### SUPPLIED RECORDS
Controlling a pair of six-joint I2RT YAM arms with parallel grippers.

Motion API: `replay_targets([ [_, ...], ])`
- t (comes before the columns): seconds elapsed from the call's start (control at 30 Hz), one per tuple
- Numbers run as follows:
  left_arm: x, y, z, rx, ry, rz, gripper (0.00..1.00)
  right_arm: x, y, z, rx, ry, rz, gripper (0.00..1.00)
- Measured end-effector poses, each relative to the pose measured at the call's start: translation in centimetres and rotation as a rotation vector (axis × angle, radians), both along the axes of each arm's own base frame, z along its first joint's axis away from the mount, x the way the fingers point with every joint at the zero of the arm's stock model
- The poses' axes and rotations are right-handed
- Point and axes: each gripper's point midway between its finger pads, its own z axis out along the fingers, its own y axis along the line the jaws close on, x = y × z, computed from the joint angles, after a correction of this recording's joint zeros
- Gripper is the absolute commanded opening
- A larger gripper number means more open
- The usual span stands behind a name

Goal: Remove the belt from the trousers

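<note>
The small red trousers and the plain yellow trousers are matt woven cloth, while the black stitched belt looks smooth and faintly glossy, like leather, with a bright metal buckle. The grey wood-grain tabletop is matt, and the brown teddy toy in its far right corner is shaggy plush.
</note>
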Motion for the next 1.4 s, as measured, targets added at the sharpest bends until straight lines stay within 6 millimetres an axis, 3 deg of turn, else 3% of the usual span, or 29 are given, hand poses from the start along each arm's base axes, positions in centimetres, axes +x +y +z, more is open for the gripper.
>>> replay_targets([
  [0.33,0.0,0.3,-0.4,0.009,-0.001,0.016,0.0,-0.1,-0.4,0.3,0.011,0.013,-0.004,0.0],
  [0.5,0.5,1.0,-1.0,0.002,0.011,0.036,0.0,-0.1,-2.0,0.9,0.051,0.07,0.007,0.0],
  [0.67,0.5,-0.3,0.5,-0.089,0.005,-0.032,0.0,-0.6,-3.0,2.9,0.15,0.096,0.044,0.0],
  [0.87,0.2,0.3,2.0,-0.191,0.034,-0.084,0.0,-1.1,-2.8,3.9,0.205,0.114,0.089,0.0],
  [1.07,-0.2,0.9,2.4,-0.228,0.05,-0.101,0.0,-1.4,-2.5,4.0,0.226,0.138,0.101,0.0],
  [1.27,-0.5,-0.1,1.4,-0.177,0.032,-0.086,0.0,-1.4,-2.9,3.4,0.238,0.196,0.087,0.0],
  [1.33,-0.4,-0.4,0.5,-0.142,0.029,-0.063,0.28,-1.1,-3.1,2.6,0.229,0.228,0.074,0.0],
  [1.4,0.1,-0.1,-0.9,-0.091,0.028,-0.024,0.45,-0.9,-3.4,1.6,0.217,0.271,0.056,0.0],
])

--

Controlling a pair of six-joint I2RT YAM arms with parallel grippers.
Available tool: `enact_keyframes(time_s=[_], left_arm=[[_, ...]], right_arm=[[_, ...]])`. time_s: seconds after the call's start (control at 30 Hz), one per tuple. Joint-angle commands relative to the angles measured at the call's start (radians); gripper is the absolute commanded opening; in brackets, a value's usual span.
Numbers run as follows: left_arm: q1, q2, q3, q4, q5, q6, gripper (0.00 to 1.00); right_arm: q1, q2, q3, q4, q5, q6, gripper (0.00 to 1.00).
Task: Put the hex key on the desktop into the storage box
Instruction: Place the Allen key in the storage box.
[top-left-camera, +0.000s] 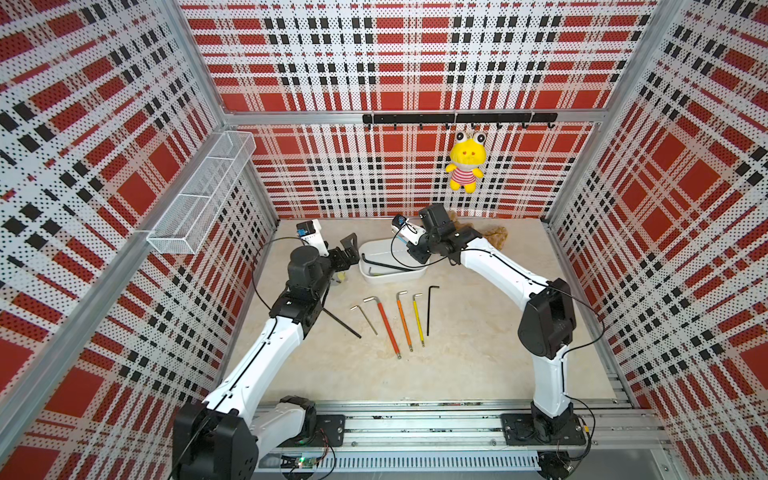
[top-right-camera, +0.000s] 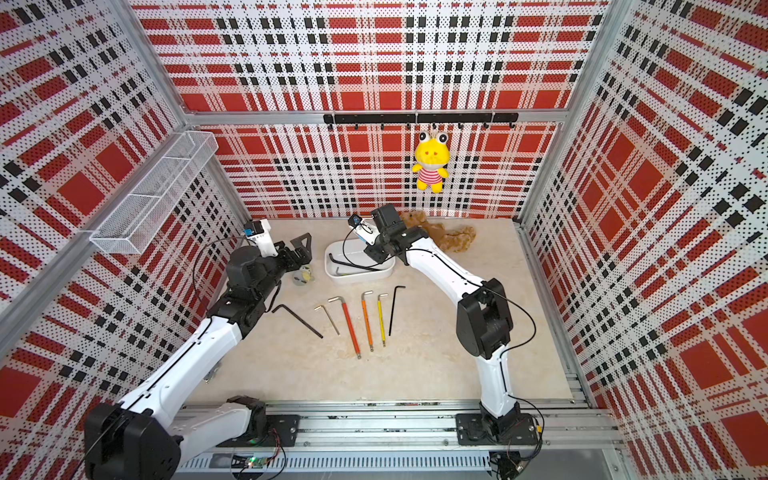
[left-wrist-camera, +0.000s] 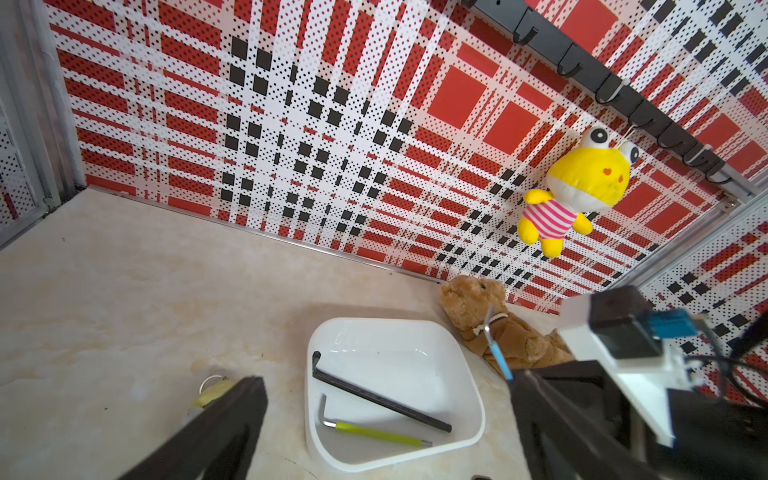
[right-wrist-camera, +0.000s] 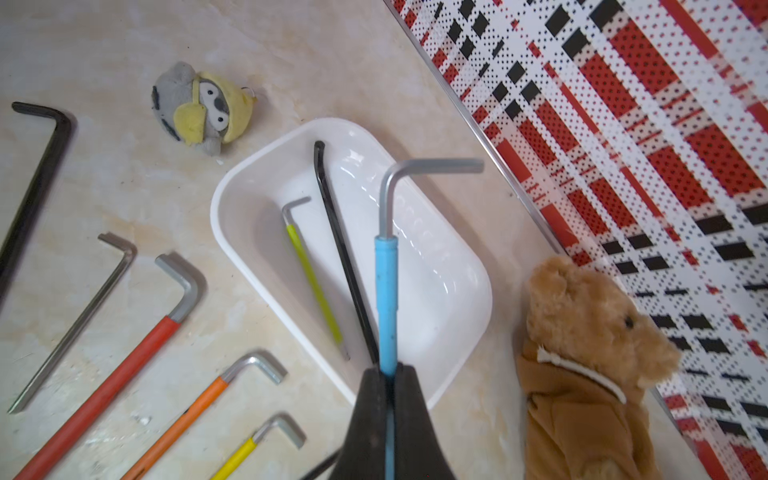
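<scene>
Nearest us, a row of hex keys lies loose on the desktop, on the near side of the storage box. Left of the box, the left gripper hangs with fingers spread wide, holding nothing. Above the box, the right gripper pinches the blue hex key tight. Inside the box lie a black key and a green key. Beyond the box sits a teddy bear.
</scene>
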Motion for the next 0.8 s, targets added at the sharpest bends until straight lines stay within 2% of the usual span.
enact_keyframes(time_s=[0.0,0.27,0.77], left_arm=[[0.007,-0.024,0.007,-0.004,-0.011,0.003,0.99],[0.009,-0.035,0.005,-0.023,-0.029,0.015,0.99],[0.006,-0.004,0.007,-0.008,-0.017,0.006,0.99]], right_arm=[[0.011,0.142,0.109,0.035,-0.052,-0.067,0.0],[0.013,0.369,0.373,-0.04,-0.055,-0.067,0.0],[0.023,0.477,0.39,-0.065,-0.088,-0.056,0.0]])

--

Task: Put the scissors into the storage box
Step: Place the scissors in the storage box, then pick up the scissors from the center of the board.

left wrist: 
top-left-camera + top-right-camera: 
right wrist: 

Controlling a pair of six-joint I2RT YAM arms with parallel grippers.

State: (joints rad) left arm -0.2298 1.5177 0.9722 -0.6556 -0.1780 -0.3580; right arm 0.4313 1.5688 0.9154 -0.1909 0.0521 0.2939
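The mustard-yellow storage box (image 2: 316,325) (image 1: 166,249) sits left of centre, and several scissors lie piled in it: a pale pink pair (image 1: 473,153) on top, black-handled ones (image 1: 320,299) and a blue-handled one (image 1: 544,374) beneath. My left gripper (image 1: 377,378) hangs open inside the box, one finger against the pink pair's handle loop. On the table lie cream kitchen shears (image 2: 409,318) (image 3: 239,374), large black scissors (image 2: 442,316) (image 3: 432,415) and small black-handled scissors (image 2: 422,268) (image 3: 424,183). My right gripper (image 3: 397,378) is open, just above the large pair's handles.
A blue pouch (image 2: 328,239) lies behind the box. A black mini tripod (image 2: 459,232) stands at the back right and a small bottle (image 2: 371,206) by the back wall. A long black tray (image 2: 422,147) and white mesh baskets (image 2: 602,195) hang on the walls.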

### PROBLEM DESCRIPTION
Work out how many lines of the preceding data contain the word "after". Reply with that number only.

### EXERCISE SOLUTION
2